Furthermore, humans have language, and can even ask themselves questions like "what would so-and-so do?" Our minds are filled up, it seems to me, mostly with the thoughts and data supplied by others. So I wonder if it makes sense to say that we are all individual minds.

Okay, that's what I suspected. At the right level of abstraction, you can certainly find non-selfish activities. But a gene's-eye-view is the most significant view, because in the long term anything that doesn't adhere to that view is extinct.

Certainly a complete sociopath will still have non-selfish internal organs. But it's highly reductionist to claim that a sociopath is not sociopathic because his heart generously pumps blood to his other organs.

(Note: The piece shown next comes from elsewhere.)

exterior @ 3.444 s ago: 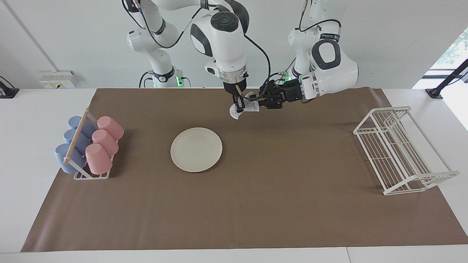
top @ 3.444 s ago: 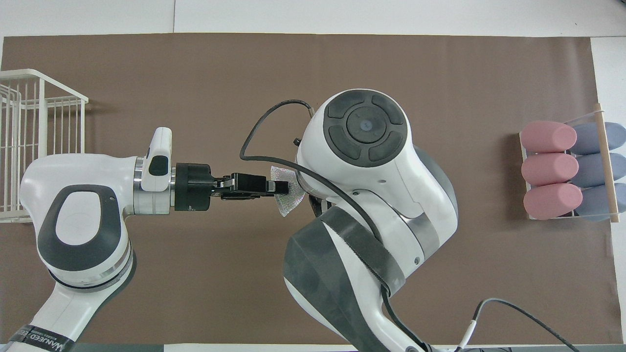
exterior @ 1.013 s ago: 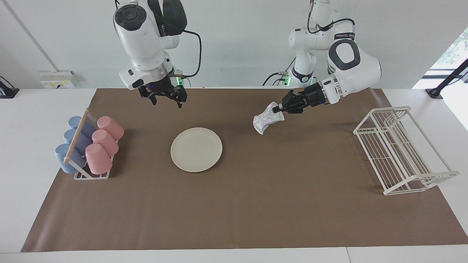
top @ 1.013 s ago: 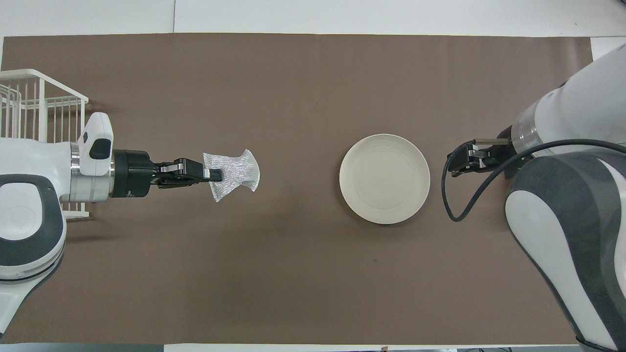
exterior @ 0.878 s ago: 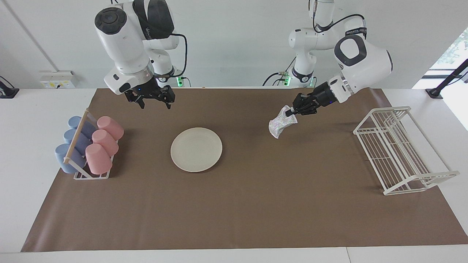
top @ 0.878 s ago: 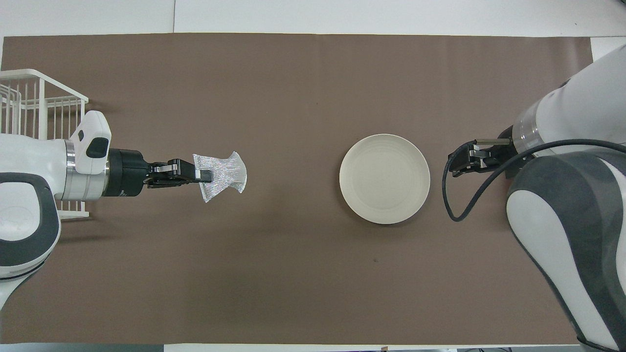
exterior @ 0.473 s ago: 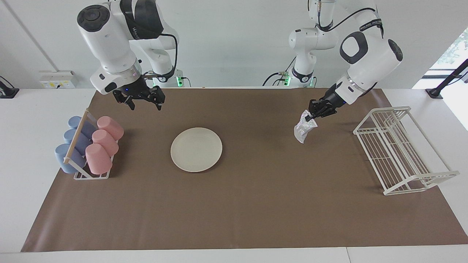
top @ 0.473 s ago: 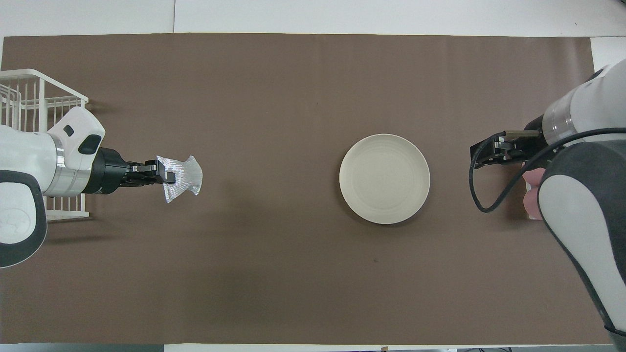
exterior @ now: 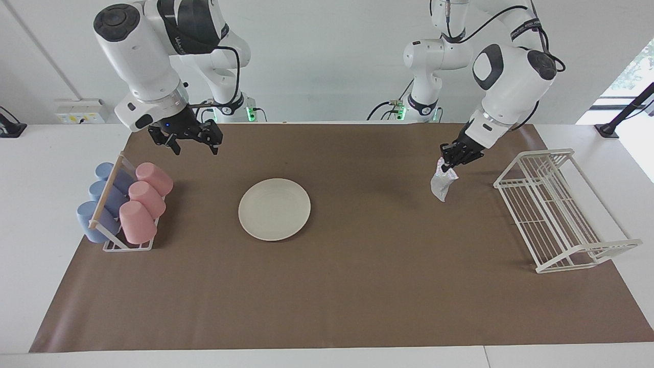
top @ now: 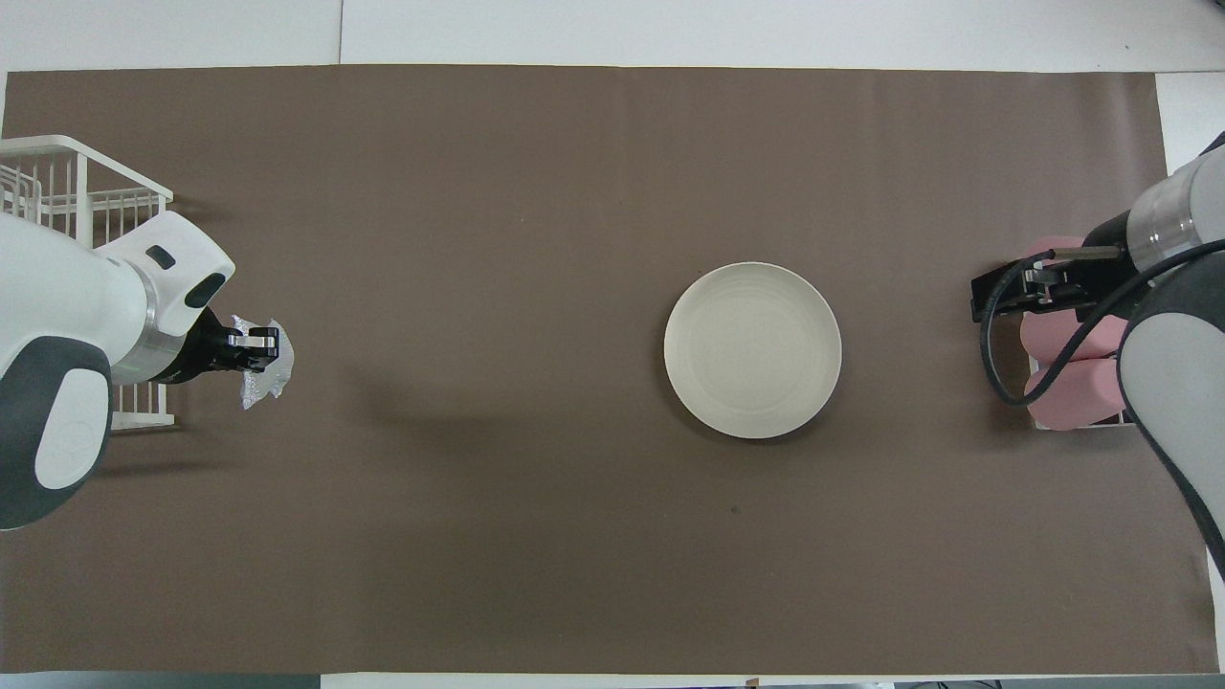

What looks like generosity generally falls into a few categories of gene-level selfishness, e.g. kin altruism, in-group altruism, reciprocal gifts, etc. Our evolutionary inheritance doesn't allow for pure altruism; that's a bug that gets fixed by selfish groups out-reproducing.

You're arguing against a point I didn't make. I'm not arguing for the existence of pure altruism, or denying the importance of genes. I'm saying that selfishness doesn't explain human behavior very well. It's an argument against the common model of human beings as rational economic actors. For the most part our motivations lie elsewhere, and we don't behave as homo economicus unless we are in weird and artificial situations.

I'm also making a more subtle point about the difficulty of delineating where a person ends and society begins. This is a much fuzzier concept for me, but I have a hunch that it doesn't make sense to say that a human personality is entirely contained in the body that we normally associate it with, any more than crashing waves are contained within a rocky shore. The body gives rise to this funny thing called a mind, and yet minds don't seem to be stored just in one brain.

I did not understand your point about the sociopath; it seems to be making my argument for me, that the driving forces at one level of organization tell you little about the next level up.